▶ _DESCRIPTION OF THE TASK_:
As the answer, set down the lines below from the one containing "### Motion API" through the one containing "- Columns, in", exactly and inclusively, and no others.

━━━━━ DATA FOR REVIEW ━━━━━

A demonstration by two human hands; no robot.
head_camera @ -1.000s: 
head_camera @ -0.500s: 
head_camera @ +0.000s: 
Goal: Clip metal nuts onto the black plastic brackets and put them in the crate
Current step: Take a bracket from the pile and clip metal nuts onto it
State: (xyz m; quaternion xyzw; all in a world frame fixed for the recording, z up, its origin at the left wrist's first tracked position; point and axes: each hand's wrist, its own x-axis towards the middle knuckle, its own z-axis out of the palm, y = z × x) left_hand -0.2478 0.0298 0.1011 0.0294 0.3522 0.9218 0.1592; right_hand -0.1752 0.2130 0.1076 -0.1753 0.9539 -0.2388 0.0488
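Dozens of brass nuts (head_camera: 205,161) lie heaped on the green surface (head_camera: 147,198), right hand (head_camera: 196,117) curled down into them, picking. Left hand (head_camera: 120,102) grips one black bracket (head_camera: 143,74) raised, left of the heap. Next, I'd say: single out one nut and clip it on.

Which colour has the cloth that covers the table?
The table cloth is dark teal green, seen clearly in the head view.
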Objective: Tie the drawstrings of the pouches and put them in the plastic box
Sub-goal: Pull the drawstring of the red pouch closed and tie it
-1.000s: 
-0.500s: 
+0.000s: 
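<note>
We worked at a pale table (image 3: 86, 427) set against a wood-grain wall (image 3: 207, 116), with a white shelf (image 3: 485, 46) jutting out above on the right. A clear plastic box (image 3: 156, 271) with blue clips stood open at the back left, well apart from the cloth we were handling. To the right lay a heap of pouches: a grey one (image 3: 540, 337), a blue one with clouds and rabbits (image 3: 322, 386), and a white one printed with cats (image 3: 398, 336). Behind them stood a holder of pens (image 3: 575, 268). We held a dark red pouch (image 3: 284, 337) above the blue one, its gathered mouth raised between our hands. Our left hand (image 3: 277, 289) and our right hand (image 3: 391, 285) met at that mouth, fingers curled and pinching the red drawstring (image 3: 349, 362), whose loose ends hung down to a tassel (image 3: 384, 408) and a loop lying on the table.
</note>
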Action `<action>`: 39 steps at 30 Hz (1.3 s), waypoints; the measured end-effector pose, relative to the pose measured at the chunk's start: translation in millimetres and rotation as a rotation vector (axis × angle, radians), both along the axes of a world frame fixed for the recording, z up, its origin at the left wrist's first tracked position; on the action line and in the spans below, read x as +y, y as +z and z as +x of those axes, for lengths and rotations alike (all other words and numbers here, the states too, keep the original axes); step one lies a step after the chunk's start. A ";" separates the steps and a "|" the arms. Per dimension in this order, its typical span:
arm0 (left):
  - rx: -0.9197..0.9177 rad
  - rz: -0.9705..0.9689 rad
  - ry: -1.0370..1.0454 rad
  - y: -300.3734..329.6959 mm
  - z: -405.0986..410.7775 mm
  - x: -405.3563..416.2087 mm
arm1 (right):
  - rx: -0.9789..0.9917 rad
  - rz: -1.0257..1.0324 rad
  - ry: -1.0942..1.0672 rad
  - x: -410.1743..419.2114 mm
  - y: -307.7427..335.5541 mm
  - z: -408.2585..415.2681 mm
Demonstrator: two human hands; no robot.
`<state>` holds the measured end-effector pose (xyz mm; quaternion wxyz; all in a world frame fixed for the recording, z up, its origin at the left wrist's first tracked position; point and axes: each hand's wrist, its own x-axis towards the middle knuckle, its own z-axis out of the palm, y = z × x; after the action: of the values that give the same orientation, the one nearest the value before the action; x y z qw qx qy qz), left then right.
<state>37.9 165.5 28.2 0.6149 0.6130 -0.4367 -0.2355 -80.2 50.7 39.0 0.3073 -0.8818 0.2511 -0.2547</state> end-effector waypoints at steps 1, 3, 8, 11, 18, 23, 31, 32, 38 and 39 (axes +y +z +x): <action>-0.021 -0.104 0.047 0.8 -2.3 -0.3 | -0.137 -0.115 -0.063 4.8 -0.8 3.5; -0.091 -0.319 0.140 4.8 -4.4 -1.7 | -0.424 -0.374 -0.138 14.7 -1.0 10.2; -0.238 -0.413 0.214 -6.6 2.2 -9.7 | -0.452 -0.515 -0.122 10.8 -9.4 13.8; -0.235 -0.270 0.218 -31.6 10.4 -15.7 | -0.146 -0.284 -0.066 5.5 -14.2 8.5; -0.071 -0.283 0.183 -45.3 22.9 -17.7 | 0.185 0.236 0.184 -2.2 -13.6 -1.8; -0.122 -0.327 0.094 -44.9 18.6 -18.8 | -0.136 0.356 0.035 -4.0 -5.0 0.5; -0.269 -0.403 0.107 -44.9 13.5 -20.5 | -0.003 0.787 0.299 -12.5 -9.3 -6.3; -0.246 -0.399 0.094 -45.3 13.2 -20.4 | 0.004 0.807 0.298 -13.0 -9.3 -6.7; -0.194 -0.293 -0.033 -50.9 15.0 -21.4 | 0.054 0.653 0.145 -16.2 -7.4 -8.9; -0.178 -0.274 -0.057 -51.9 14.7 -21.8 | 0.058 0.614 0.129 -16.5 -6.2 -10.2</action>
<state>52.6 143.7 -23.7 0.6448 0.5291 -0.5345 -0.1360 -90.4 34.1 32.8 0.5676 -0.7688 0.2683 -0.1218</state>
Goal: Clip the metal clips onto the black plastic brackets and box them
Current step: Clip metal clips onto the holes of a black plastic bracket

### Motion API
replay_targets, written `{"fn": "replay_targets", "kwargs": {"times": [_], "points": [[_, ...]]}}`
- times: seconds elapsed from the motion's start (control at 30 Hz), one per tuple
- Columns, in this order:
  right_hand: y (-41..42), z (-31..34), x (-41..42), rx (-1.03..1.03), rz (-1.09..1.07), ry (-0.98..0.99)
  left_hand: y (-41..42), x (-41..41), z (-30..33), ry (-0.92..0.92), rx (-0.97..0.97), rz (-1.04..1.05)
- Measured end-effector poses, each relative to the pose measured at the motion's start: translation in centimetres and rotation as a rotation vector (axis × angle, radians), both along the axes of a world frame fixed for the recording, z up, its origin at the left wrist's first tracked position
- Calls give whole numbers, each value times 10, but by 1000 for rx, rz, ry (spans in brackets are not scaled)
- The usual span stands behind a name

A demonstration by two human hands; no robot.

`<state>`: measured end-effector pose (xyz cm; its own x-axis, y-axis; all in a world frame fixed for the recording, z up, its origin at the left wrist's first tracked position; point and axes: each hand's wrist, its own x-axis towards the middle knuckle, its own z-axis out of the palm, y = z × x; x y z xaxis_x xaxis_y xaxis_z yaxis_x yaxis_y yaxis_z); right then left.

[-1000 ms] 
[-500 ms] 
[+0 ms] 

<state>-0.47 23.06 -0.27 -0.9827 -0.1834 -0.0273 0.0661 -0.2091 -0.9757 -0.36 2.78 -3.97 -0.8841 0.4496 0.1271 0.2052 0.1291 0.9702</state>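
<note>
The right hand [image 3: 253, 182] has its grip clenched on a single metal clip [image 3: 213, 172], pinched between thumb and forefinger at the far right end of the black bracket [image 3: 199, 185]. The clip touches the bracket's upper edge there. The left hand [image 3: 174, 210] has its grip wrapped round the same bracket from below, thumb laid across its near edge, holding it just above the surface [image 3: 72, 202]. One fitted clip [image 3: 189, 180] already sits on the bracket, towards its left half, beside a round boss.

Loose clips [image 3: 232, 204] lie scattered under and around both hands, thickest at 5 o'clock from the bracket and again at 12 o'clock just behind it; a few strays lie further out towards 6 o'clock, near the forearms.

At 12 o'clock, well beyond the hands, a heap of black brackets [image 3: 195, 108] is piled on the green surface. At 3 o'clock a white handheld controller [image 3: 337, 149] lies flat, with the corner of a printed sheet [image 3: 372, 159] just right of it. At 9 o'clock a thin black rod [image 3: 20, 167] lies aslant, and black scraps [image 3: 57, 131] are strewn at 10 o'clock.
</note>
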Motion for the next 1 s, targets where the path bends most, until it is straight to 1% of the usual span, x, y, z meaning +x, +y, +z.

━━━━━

▶ _SOLUTION FOR THIS EXERCISE_:
### Motion API
replay_targets, written `{"fn": "replay_targets", "kwargs": {"times": [_], "points": [[_, ...]]}}`
- times: seconds elapsed from the motion's start (control at 30 Hz), one per tuple
- Columns, in this order:

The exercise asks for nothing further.